WHAT TO PRODUCE:
What do the lines from the top of the data through the line with "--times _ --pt" say? Quote them exactly and include both ends.

INFORMATION SHOWN:
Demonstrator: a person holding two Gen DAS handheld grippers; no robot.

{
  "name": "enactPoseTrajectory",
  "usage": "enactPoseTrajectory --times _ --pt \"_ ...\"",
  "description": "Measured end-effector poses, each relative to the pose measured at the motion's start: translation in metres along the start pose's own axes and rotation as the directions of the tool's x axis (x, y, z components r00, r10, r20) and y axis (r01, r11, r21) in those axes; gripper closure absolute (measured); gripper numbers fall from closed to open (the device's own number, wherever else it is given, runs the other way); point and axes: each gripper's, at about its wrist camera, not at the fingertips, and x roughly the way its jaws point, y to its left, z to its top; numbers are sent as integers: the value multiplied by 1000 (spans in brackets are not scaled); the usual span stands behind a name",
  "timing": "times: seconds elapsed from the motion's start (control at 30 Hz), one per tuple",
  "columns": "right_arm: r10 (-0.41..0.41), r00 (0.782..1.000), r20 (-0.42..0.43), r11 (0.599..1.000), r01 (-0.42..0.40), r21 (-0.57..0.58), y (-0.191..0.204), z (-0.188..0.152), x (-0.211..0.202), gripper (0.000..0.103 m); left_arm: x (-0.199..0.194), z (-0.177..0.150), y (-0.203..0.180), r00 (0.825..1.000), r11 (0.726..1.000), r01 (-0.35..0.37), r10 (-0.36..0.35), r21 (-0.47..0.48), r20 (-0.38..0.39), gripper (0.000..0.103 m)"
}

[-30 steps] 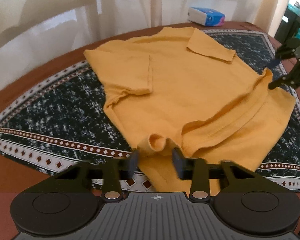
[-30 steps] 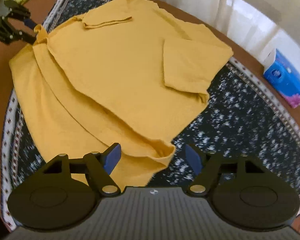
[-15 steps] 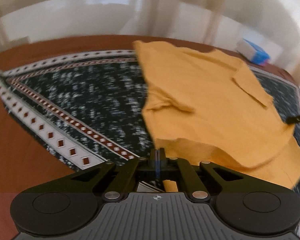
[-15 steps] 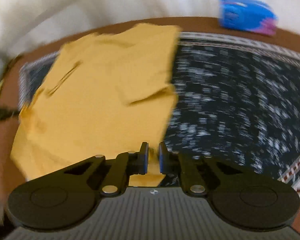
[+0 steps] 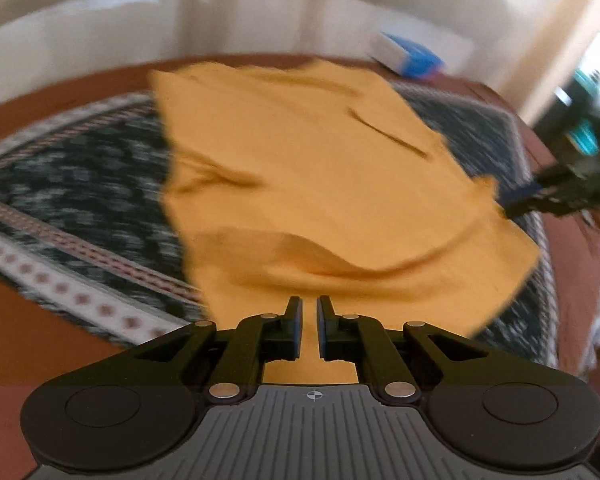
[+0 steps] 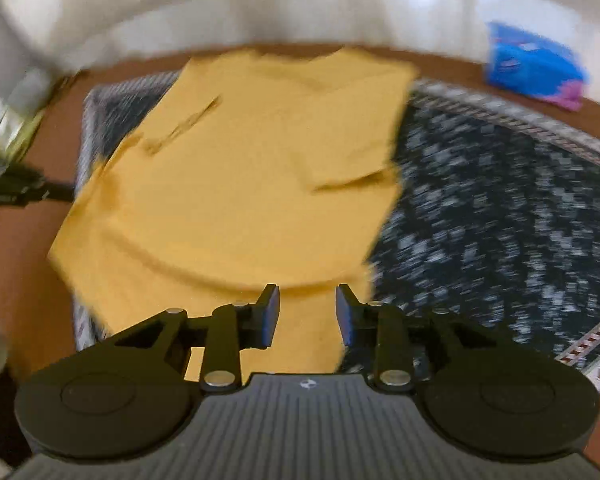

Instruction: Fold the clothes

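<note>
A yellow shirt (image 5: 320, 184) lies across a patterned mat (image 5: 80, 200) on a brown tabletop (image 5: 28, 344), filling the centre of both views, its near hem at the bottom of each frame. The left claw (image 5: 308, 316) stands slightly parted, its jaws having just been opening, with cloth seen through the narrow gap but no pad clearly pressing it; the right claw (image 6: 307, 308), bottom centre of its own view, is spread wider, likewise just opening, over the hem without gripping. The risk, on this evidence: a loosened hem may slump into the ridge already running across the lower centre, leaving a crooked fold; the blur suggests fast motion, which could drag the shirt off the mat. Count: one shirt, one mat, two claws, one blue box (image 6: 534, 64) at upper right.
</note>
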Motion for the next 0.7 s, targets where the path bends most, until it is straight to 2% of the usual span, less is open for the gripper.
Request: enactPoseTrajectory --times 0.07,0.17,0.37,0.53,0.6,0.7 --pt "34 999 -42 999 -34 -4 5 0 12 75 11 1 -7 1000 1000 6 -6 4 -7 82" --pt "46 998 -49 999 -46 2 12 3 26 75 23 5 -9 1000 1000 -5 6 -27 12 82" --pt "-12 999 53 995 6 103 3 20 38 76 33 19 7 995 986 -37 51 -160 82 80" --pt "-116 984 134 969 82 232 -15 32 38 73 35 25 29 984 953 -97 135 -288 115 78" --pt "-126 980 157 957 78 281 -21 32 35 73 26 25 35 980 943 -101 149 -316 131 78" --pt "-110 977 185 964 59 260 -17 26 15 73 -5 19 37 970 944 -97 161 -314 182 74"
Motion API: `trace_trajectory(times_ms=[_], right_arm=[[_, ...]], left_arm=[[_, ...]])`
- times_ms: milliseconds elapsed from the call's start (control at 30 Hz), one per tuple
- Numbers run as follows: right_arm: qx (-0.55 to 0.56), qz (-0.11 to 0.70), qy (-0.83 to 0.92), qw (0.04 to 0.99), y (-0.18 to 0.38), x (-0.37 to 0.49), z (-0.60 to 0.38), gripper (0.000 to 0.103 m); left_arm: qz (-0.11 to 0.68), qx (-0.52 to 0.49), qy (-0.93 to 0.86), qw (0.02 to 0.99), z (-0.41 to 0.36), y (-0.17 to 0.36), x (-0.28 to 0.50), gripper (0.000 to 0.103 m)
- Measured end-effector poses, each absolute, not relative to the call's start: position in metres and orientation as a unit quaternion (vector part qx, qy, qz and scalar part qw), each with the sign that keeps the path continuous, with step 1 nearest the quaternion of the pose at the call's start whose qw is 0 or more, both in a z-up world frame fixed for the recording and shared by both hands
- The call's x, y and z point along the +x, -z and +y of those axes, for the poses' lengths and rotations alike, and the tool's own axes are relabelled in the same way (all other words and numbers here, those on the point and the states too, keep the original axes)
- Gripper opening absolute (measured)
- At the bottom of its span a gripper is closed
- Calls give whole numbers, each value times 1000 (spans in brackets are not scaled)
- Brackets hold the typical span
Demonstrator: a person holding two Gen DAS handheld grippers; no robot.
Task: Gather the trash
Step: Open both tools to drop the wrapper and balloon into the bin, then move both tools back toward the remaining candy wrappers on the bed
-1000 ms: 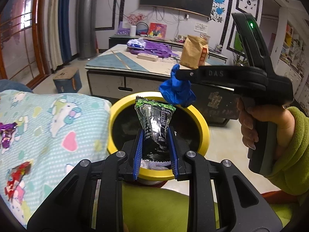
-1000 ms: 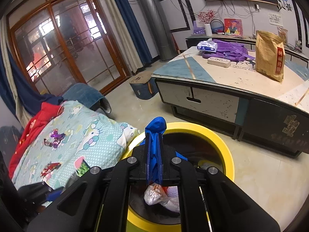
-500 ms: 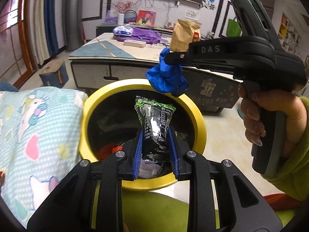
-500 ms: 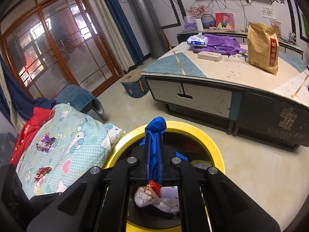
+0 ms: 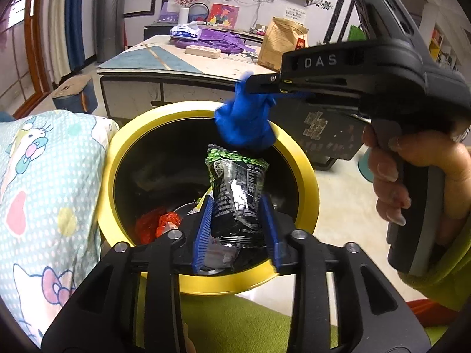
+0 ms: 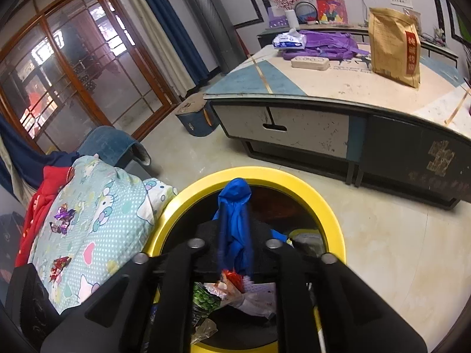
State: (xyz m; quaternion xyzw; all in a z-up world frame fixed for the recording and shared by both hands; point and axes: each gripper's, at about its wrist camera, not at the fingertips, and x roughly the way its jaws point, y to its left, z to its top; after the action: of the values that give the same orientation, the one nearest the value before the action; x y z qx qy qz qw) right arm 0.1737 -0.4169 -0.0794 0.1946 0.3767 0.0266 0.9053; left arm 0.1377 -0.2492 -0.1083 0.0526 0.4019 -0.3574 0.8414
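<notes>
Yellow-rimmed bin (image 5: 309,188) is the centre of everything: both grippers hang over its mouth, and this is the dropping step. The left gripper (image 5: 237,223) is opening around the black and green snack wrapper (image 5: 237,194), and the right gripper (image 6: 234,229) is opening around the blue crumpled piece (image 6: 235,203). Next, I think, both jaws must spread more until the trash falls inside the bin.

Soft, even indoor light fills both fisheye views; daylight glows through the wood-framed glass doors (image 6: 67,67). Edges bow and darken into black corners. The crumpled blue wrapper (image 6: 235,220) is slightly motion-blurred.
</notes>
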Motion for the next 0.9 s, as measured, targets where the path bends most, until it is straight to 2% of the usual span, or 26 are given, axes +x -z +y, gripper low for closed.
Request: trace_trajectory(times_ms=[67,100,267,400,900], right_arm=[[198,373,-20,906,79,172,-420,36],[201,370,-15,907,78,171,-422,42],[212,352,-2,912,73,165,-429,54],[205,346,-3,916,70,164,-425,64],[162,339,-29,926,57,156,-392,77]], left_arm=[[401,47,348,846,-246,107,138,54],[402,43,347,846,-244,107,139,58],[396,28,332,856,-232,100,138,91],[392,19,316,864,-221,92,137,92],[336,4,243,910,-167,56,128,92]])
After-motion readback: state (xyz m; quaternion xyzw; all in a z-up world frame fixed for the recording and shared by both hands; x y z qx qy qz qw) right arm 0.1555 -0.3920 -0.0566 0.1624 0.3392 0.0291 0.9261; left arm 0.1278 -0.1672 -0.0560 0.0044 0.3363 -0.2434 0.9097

RESPONSE BOX:
Demonstrator: a person holding two Gen DAS handheld grippers; no robot.

{
  "name": "enactPoseTrajectory",
  "usage": "enactPoseTrajectory --times _ --pt \"_ ...\"",

Nothing more remains to be added to the answer.